> _Exercise prompt_
Among the records below, find the lines with the word "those" and copy them.
+++ Data for this exercise
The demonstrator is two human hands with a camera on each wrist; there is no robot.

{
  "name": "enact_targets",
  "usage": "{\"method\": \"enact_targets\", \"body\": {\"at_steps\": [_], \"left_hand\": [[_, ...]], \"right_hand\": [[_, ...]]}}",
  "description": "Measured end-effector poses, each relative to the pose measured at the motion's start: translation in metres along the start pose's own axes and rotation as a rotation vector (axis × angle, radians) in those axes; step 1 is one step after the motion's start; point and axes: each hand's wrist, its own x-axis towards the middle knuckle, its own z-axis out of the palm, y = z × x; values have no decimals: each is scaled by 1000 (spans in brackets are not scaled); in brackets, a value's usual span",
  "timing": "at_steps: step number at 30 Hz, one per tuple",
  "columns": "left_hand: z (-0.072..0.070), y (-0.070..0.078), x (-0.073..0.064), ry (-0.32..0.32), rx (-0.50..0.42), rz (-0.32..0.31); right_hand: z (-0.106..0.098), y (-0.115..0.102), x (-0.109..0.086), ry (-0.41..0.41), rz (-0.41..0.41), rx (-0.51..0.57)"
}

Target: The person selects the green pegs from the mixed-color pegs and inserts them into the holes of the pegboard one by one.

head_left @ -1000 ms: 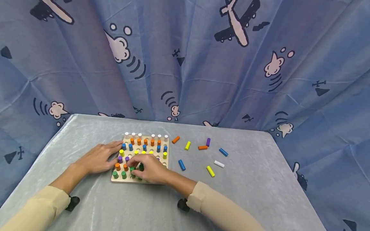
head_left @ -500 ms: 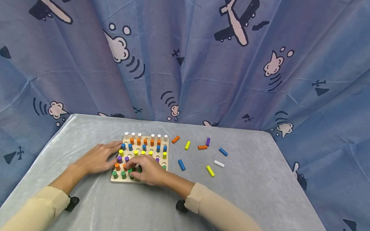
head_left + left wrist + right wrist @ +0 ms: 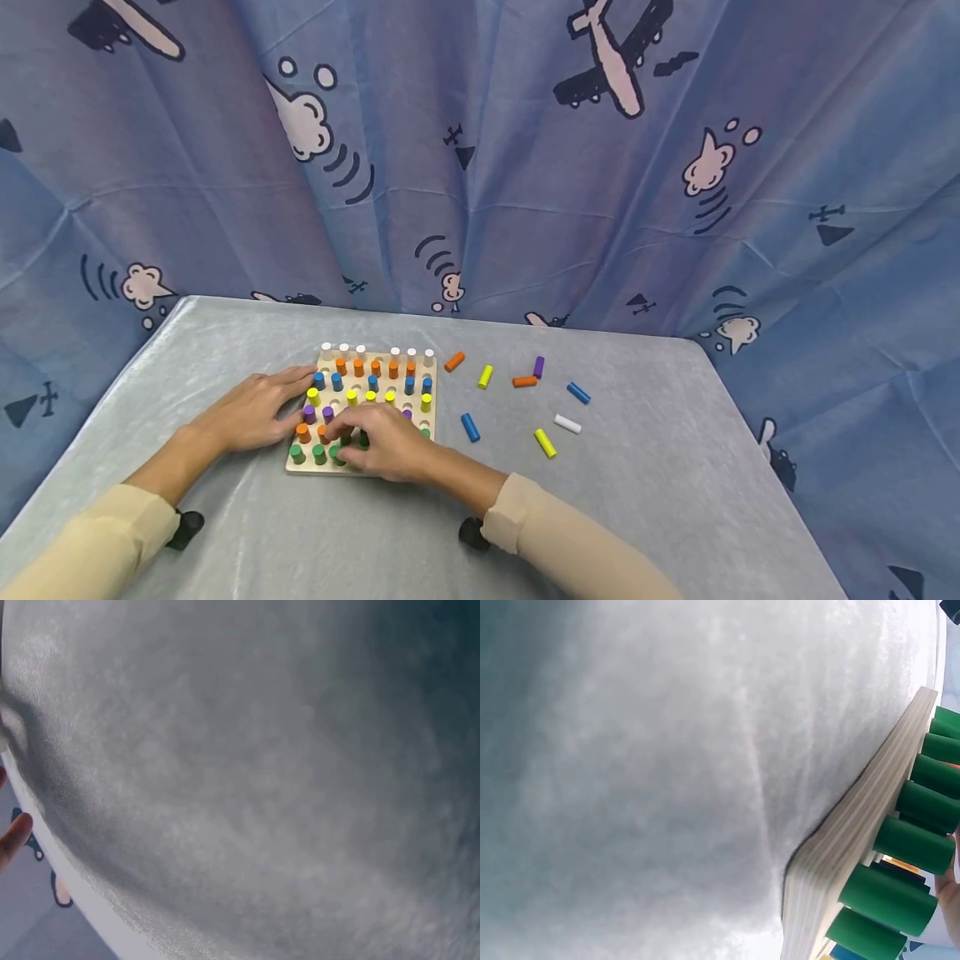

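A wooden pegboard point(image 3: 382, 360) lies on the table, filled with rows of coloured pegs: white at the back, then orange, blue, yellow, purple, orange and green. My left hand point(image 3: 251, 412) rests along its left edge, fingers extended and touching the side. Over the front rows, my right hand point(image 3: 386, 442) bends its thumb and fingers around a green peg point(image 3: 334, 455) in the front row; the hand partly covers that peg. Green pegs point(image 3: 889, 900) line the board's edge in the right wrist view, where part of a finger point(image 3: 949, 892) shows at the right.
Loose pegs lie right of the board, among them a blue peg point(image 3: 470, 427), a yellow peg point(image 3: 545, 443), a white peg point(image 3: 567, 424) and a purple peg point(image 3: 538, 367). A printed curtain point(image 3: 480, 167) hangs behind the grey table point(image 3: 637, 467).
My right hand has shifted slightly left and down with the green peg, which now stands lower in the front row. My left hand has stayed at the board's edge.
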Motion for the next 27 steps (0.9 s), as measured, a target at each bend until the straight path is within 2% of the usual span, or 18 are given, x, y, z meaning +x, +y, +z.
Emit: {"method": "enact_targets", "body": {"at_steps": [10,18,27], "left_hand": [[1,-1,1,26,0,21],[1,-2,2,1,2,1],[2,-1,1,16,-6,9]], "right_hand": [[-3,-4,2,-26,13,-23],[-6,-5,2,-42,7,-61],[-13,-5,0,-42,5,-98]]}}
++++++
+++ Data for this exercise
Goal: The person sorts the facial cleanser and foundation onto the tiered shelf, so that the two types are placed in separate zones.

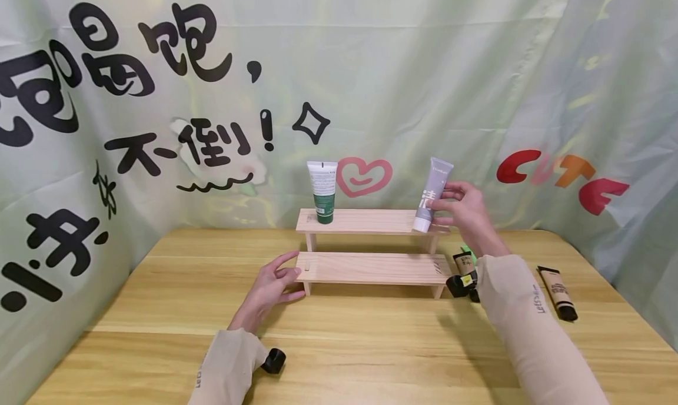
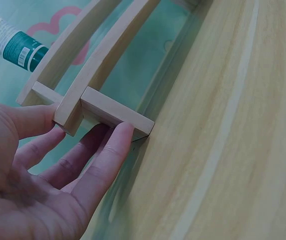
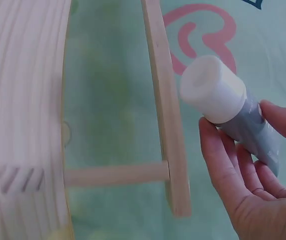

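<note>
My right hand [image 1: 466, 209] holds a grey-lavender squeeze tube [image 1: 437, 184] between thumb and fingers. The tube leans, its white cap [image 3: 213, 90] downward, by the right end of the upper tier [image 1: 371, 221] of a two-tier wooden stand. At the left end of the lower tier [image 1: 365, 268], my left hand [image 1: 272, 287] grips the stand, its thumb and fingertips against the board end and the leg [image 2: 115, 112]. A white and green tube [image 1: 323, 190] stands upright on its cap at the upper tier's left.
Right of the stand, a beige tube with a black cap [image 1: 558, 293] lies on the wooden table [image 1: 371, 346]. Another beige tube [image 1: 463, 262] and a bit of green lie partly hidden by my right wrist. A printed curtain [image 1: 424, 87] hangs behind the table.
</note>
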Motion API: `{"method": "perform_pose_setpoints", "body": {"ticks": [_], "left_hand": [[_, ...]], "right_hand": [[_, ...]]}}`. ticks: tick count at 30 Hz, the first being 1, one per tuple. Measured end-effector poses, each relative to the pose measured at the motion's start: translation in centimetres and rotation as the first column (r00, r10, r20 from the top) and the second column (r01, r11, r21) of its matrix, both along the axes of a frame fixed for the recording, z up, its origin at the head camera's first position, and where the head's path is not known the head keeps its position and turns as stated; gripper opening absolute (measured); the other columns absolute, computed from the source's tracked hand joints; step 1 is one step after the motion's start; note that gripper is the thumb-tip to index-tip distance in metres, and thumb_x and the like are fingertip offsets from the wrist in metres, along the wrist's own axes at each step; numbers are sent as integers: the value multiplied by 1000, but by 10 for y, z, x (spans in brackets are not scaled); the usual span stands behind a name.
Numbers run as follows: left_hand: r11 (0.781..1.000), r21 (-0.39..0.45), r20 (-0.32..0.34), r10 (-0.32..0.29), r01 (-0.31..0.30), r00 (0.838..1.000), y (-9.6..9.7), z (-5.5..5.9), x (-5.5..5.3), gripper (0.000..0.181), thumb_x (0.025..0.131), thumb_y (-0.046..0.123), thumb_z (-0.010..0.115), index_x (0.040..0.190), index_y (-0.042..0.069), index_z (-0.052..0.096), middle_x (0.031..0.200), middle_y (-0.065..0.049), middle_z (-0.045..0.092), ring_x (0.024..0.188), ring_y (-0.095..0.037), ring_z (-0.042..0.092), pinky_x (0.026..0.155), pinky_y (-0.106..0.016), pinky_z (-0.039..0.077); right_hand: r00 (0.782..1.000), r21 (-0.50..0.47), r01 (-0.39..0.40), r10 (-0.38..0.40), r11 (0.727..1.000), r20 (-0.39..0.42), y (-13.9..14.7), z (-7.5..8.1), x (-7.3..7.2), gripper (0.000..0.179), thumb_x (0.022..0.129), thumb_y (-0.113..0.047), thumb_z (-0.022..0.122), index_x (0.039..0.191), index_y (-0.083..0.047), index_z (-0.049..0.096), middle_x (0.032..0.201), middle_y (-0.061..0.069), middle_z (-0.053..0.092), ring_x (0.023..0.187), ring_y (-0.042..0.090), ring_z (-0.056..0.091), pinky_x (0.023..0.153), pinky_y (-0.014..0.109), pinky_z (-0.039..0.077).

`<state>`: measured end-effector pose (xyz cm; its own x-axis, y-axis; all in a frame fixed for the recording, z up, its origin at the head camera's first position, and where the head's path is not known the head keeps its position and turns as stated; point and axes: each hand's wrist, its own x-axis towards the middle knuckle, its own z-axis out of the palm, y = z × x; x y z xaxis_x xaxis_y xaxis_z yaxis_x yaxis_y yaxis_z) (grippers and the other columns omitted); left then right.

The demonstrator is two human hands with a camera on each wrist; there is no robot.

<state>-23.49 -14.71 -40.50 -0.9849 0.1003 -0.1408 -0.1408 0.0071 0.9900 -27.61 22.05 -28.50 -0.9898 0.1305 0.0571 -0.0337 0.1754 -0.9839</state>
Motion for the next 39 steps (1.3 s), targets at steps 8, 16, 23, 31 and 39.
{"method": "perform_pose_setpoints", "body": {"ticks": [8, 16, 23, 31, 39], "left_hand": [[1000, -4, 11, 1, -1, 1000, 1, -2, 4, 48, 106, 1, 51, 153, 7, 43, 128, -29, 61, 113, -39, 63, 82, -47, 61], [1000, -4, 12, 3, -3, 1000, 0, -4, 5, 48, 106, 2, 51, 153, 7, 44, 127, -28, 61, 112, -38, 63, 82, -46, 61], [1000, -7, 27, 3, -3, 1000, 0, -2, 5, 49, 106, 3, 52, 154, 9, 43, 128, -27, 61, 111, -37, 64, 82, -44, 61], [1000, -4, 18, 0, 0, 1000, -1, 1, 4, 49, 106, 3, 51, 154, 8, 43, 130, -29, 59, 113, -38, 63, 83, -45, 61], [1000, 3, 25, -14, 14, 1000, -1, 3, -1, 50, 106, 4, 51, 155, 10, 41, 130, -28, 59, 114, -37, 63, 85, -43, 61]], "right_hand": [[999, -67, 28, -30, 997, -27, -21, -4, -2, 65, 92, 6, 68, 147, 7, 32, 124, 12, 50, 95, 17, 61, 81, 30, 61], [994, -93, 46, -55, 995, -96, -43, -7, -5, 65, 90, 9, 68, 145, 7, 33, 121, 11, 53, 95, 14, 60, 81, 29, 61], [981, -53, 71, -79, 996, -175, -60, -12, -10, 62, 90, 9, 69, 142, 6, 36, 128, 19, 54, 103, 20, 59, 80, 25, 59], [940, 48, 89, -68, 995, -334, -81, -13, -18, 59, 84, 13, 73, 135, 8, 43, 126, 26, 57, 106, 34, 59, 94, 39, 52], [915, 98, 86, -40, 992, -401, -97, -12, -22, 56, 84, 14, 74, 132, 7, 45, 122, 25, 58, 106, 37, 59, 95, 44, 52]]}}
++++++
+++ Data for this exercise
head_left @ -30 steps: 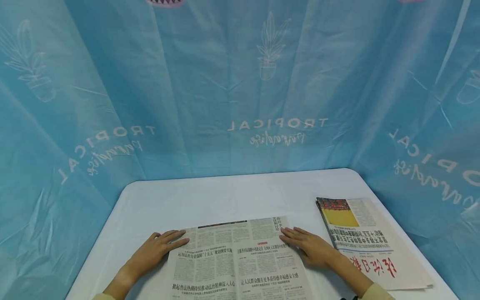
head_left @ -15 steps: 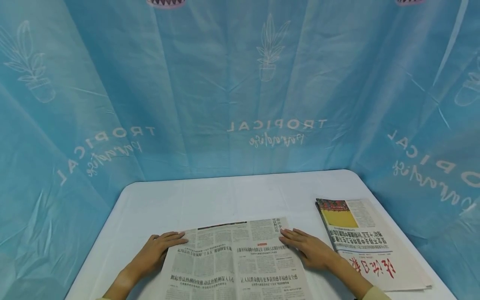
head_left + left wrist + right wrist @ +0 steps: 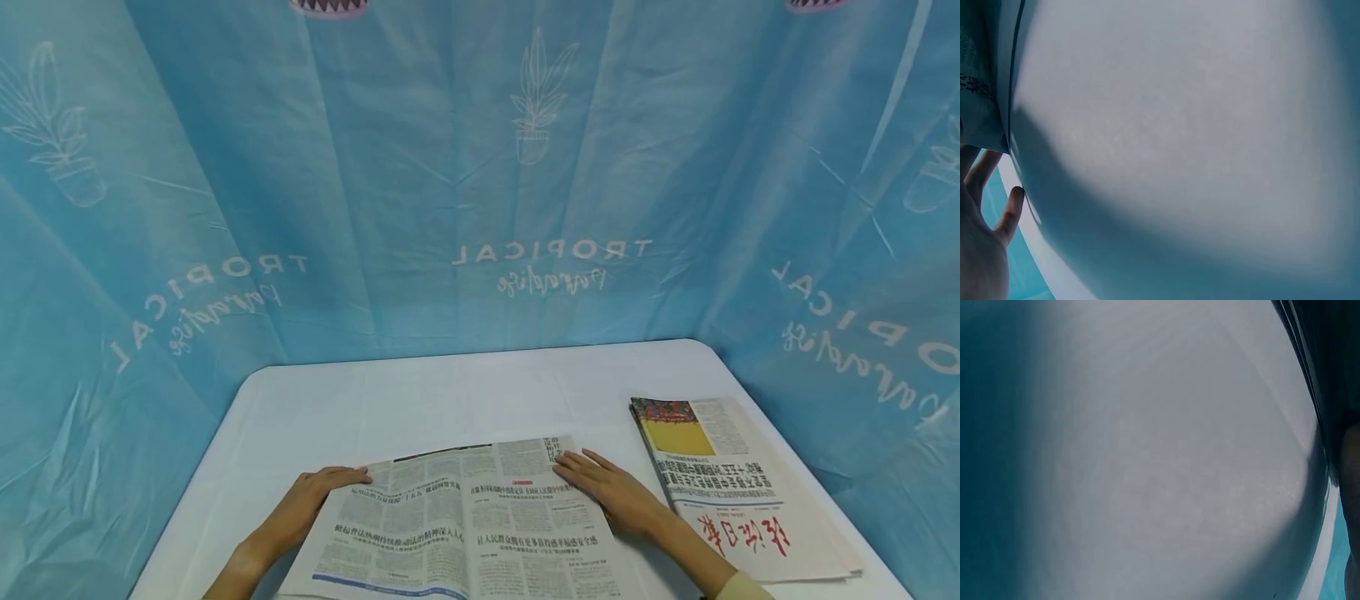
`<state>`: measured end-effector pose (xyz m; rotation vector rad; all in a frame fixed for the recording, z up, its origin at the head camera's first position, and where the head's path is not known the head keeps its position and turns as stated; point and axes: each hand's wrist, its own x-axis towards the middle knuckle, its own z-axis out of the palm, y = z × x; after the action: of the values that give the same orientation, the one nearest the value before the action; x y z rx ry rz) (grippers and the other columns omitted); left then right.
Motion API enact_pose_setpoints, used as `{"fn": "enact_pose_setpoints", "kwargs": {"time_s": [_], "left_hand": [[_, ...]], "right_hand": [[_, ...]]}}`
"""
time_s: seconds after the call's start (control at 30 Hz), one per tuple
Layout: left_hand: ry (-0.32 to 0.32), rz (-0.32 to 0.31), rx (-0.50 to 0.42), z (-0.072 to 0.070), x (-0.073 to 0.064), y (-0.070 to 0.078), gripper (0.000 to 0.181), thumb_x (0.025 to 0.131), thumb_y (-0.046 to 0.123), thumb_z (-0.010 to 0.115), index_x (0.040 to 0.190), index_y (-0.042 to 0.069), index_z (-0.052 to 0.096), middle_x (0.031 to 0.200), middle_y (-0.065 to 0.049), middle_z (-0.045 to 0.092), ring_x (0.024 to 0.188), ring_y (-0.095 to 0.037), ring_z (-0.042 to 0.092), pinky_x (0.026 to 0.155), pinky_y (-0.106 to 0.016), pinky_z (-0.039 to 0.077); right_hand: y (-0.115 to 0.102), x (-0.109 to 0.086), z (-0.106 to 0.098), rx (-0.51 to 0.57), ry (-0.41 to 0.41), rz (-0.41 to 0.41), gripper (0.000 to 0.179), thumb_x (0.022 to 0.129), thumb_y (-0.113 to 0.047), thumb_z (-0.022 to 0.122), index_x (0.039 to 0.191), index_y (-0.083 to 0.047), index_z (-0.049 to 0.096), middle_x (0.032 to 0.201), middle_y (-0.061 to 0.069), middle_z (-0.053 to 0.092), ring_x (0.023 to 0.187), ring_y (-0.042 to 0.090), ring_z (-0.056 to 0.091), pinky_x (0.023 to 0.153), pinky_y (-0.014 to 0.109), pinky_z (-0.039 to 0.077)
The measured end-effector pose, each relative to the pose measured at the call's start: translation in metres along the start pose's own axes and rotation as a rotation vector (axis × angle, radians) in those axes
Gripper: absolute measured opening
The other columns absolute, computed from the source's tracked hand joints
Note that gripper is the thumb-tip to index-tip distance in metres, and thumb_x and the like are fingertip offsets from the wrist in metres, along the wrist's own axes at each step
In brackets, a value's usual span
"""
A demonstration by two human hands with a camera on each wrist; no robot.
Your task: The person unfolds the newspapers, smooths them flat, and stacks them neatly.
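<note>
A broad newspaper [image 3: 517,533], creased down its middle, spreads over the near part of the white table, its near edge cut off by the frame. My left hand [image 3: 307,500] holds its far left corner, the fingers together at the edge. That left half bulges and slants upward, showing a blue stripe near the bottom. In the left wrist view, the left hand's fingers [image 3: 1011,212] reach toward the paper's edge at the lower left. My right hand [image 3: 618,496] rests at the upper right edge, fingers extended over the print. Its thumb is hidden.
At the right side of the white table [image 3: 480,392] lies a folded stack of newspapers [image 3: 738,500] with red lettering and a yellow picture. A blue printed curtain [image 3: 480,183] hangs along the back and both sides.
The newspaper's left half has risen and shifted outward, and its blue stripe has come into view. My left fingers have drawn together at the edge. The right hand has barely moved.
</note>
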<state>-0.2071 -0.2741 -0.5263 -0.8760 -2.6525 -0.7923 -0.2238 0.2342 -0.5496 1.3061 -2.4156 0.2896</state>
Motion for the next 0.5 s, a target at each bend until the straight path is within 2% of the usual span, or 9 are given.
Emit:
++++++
> _Solution_
  "description": "Measured end-effector poses, each relative to the pose measured at the motion's start: translation in metres along the start pose's own axes and rotation as a rotation vector (axis × angle, radians) in those axes; step 1 is one step after the motion's start; point and axes: each hand's wrist, its own x-axis towards the middle knuckle, its own z-axis out of the palm, y = z × x; values have no decimals: each is scaled by 1000 (spans in brackets are not scaled); in brackets, a value's usual span",
The measured end-effector pose, each relative to the pose measured at the call's start: translation in metres along the start pose's own axes and rotation as a rotation vector (axis × angle, radians) in those axes

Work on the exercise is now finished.